Etre DJ et activiste, c’est possible. La preuve avec Angel Karel, artiste désormais incontournable de la scène électronique lyonnaise. A l’occasion de son passage au Festival Reperkusound le mois dernier, on en a appris un peu plus sur cette femme engagée qui bouscule les codes de la vie nocturne avec son collectif The Future Is Female. Entretien avec la plus berlinoise des DJs de Lyon.


C’était il y a un peu plus d’un an maintenant, dans les sous-sols de l’Annexe, que tout a commencé. Nous sommes en Janvier 2017 et un nouveau concept de soirée débarque à Lyon : The Future is Female. L’idée ? Donner la possibilité aux artistes féminines de s’exprimer, à travers leur musique, lors d’une soirée au cours de laquelle on peut s’affranchir des barrières qui entourent les genres. De là est né le concept No Gender. « On s’est aperçus que l’on ne parlait peut être pas au plus grand nombre avec The Future is Female. Tout le monde n’a pas envie d’être mis dans une case. On s’est rendus compte que c’était un public sans genre qui venait à nos événements. C’est à partir de ce constat qu’on a lancé les soirées No Gender dans lesquelles les gens se retrouvent davantage aujourd’hui » nous expliquent Angel et Marine (présidente du collectif co-fondé avec la DJ).

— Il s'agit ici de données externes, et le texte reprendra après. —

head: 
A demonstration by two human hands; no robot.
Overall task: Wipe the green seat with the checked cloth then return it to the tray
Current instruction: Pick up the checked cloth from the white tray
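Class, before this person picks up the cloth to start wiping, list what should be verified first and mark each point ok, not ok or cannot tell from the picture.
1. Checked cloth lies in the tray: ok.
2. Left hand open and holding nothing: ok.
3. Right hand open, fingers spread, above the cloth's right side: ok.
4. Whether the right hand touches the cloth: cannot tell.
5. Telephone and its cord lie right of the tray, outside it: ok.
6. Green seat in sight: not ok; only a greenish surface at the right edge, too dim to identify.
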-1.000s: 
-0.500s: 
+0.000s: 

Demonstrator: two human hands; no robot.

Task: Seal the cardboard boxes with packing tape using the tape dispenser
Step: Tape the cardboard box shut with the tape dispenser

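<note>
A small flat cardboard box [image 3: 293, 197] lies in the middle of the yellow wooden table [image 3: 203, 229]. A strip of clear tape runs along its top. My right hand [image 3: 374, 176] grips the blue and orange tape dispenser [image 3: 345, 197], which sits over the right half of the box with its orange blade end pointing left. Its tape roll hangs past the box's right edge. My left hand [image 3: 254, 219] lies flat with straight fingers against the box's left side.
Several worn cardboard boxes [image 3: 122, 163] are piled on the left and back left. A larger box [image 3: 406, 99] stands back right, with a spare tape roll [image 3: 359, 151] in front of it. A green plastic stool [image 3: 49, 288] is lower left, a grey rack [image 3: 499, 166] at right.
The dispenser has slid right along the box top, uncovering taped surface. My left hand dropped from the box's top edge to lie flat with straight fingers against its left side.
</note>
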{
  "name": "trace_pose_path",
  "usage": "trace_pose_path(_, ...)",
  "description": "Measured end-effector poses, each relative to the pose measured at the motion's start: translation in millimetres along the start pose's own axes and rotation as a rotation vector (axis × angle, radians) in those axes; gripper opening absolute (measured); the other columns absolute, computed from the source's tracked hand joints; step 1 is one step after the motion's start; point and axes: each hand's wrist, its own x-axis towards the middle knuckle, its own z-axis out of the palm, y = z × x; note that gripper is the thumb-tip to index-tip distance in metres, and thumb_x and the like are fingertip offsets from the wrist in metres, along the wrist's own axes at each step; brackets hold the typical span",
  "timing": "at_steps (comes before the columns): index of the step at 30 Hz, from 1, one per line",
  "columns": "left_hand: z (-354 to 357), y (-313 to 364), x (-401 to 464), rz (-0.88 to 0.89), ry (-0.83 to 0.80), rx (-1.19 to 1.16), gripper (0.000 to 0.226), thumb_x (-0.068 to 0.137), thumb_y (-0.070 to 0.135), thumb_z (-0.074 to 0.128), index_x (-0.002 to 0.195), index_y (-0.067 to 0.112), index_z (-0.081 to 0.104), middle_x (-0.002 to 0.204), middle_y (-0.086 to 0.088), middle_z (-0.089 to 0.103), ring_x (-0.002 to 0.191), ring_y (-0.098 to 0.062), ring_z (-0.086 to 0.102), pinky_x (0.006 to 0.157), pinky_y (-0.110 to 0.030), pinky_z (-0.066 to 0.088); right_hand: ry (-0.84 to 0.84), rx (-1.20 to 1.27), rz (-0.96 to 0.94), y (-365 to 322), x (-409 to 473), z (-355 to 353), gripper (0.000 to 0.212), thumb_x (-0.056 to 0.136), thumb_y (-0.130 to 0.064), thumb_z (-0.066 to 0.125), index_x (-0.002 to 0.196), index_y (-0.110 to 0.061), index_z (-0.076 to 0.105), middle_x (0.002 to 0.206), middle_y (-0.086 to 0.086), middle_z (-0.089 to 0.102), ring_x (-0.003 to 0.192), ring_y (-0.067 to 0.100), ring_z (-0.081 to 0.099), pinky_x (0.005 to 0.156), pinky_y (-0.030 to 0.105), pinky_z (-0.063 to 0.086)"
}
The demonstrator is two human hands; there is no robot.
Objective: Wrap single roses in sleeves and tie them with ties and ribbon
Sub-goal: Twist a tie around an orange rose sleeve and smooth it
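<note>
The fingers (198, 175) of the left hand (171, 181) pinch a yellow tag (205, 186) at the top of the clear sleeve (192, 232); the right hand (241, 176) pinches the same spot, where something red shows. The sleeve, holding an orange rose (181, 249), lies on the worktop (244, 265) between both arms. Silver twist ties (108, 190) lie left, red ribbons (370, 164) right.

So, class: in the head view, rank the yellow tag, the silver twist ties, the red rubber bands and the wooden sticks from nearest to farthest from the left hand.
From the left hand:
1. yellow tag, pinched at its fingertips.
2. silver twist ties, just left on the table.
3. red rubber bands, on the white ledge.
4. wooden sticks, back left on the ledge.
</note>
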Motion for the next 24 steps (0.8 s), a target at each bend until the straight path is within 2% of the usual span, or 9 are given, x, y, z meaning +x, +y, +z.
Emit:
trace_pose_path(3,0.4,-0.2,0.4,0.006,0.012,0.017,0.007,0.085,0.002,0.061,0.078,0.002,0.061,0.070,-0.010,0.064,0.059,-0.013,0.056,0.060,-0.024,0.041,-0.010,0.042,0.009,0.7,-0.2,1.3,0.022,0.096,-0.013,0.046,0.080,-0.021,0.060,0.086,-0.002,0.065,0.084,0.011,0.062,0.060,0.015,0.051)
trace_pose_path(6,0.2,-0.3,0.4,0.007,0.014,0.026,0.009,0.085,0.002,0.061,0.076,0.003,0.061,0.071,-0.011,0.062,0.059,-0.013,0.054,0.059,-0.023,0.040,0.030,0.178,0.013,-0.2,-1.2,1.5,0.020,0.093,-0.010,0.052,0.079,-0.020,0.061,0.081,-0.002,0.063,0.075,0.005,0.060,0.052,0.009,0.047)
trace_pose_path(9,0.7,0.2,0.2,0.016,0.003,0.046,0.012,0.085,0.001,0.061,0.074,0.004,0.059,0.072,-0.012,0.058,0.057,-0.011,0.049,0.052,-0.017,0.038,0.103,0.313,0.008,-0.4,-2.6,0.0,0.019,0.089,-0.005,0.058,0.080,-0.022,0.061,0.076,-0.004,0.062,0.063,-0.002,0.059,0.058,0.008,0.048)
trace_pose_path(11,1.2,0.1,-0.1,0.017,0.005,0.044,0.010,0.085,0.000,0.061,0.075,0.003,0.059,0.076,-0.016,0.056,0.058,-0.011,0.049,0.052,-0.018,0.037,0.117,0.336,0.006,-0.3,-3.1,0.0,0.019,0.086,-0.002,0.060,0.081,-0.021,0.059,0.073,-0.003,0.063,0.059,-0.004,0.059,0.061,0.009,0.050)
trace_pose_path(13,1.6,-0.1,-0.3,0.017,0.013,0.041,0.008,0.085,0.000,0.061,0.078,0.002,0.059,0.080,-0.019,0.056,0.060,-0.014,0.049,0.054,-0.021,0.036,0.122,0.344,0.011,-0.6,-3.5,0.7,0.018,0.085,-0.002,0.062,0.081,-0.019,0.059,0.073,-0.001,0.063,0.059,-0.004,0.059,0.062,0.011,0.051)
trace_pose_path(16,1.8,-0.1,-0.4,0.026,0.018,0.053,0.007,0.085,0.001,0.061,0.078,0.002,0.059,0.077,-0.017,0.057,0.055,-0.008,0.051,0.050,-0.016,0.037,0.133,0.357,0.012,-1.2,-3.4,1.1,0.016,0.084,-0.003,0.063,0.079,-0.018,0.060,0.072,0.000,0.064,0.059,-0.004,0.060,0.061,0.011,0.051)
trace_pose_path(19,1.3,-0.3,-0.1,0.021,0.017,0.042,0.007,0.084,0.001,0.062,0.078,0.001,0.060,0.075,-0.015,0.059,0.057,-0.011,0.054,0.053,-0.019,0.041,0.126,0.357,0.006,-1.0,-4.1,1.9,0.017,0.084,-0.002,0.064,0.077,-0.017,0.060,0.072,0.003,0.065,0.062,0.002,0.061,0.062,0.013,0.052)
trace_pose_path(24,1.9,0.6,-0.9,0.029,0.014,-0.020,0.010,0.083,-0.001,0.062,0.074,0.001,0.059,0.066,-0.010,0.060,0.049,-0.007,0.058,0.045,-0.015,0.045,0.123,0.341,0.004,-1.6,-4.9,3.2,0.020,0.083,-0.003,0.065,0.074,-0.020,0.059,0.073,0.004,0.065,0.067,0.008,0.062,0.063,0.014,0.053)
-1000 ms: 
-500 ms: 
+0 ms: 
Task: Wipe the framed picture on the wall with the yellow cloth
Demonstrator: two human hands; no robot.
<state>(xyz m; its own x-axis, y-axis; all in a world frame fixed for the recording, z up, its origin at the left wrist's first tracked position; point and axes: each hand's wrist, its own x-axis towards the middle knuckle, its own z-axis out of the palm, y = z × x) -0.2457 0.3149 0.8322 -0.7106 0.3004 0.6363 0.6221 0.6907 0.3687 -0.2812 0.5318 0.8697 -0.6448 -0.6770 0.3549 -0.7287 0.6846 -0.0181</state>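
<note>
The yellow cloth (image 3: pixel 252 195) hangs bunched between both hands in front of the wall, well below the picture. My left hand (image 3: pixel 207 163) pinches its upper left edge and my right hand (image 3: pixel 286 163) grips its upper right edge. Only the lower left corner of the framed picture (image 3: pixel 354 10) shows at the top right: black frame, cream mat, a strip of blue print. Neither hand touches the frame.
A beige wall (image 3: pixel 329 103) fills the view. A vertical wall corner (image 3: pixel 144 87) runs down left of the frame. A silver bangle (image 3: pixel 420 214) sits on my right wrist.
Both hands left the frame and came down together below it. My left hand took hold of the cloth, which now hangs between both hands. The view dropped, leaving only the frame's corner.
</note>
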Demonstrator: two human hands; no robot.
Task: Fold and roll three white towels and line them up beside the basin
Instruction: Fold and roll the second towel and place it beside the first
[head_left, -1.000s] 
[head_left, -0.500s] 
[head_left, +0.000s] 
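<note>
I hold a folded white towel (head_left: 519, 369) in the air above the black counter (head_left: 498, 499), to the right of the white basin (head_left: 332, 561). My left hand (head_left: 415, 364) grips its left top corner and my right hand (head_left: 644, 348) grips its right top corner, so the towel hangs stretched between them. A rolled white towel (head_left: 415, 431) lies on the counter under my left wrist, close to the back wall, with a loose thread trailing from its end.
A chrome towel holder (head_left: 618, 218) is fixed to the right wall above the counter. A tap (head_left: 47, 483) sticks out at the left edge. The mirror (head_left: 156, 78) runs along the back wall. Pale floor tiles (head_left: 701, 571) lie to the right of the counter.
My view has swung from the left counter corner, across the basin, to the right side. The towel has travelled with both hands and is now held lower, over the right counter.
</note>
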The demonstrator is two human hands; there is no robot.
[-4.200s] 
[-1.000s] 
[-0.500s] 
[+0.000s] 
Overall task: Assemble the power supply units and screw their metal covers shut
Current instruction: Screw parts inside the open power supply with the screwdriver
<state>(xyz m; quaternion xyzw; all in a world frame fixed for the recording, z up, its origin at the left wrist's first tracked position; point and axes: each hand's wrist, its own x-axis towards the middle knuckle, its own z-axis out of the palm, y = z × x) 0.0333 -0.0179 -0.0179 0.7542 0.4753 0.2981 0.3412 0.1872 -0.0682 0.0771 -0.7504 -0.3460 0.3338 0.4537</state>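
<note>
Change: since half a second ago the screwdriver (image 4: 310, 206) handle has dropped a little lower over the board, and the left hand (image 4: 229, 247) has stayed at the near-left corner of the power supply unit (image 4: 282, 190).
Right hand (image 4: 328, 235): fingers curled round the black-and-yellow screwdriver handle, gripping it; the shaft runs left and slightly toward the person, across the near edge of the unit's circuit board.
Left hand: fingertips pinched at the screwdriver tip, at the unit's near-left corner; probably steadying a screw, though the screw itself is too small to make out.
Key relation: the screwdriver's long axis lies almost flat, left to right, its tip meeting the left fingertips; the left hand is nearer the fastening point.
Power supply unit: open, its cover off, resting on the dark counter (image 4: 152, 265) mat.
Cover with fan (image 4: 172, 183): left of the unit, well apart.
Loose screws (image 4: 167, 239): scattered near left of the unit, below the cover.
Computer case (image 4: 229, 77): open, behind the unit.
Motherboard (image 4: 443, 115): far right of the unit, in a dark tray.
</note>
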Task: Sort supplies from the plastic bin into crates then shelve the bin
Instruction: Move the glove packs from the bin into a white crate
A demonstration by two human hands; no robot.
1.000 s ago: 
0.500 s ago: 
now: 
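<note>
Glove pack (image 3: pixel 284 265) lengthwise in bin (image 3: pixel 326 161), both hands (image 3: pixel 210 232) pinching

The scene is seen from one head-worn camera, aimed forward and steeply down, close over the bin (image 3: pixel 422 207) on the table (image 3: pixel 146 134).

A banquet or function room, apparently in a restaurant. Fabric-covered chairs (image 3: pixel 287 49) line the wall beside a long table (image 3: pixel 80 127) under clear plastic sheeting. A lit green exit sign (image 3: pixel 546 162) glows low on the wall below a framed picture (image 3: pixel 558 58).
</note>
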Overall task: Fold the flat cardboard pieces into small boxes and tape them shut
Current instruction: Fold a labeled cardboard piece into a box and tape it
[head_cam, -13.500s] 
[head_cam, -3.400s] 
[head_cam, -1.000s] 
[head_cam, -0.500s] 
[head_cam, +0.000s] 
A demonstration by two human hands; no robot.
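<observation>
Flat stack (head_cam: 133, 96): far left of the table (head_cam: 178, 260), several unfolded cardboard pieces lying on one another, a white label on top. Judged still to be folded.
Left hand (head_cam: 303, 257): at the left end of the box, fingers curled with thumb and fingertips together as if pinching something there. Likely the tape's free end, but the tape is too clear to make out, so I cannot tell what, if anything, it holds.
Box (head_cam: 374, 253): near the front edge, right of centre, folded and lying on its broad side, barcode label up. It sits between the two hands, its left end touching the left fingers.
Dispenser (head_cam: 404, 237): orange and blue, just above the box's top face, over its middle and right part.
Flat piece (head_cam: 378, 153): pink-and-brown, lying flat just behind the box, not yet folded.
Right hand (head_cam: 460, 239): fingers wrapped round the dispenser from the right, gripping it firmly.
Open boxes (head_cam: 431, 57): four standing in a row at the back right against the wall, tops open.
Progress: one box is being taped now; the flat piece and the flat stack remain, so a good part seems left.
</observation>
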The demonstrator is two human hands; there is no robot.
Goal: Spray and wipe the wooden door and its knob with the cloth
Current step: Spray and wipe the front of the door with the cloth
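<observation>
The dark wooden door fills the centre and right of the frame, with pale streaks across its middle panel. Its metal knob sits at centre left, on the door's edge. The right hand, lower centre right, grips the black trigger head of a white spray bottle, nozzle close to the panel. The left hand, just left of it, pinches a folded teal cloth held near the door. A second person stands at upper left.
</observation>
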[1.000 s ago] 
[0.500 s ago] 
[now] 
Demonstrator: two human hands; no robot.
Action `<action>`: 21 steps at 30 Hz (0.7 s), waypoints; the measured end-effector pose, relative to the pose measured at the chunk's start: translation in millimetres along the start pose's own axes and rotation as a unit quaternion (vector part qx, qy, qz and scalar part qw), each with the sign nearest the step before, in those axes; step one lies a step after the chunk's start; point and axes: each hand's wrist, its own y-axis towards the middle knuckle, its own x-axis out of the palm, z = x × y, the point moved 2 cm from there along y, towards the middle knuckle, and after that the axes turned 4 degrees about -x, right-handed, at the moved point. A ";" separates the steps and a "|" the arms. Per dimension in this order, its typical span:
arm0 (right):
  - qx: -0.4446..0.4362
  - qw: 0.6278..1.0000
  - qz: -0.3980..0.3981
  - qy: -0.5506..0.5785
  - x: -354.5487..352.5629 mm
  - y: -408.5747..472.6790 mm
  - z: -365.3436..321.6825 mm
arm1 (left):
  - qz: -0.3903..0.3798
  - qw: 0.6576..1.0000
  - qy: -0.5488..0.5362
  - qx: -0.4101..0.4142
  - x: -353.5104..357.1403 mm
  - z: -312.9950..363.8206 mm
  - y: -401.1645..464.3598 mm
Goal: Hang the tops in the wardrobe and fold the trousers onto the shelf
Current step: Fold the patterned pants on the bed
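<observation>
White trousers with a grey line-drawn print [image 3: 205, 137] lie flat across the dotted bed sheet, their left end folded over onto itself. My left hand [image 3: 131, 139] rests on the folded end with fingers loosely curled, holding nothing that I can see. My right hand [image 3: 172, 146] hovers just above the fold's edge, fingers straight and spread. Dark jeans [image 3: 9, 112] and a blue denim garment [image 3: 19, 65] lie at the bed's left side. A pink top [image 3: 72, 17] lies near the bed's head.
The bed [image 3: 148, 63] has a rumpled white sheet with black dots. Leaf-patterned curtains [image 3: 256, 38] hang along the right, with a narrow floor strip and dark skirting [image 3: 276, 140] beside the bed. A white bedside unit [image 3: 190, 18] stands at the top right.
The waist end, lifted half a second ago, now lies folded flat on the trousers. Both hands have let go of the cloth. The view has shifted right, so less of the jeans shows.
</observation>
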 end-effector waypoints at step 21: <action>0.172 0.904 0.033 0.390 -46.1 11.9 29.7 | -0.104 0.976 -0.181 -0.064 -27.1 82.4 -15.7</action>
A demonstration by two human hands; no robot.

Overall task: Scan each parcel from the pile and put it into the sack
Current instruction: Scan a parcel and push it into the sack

Animé par une réelle volonté de « casser les codes », le collectif délaisse l’Annexe pour investir la salle du Ninkasi KAO à Gerland, réputée pour accueillir des soirées aux programmations pointues en terme de techno. « On a pu s’approprier le lieu et le revisiter en apportant une scénographie propre au collectif. » C’est toute la configuration du lieu qui a été alors repensée : vestiaires à l’étage et backroom sur la scène, derrière le booth. Le collectif a su créer un environnement libertaire, à l’image des valeurs qu’il véhicule. « Il y a eu une véritable adhésion, on se rend compte que ce qu’on fait parle aux gens ». Un mode de fonctionnement qui n’est pas sans rappeler (pour ceux qui ont pu en faire l’expérience) celui du plus célèbre des clubs berlinois : le Berghain. Pour la faire courte : aux soirées No Gender on y vient comme on est et on y fait ce que l’on veut, toujours dans le respect des autres, bien évidemment. « On veille à préserver cette bienveillance qui est présente lors de nos soirées, c’est très important pour nous » précise Angel.  



La techno, le vecteur d’une nouvelle forme de liberté


Dans l’industrie depuis une dizaine d’années, Angel a su façonner son style au fil du temps. Plutôt branchée house à ses débuts (notamment lorsqu’elle faisait partie du label Krome Records), c’est vers une techno froide et nettement plus dure qu’elle s’est orientée. Une remarque qu’elle prend comme un compliment (et c’en est un). « C’est une techno qui prône la liberté, une techno atmosphérique, qui bouillonne. Elle parle à un public qui a envie de se laisser aller dans une démarche totalement libertaire et c’est avant tout une techno qui me parle et que j’adore » nous explique-t-elle. « Je suis passée par plusieurs étapes dans mon développement en tant qu’artiste et c’est en jouant cette techno-là que je suis arrivée à maturité ». C’est aussi son passage parmi le collectif Particules ainsi que « plusieurs voyages à Berlin et le fait d’y avoir habité un moment » qui lui ont permis de se forger son identité artistique. Un style qui correspond également à ce que son collectif, The Future is Female, souhaite transmettre.

Si elle n’a jamais souffert de sa qualité de femme dans le milieu de la techno, elle déplore toutefois que leur présence soit encore si timide. « Je n’ai jamais eu de souci du fait que je sois une femme, je me suis toujours exprimée librement. Mais malgré tout, l’équilibre n’est pas toujours présent, notamment sur les festivals et certaines soirées, mais ça ne m’a jamais handicapé pour autant ! » C’est en offrant exclusivement des plateaux féminins (avec un line-up d’artistes locales telles que Milena, Calling Marian mais aussi internationales comme l’allemande Denise Rabe ou encore Nur Jaber, basée également en Allemagne) lors des soirées organisées par son collectif qu’elle espère bien faire bouger les choses.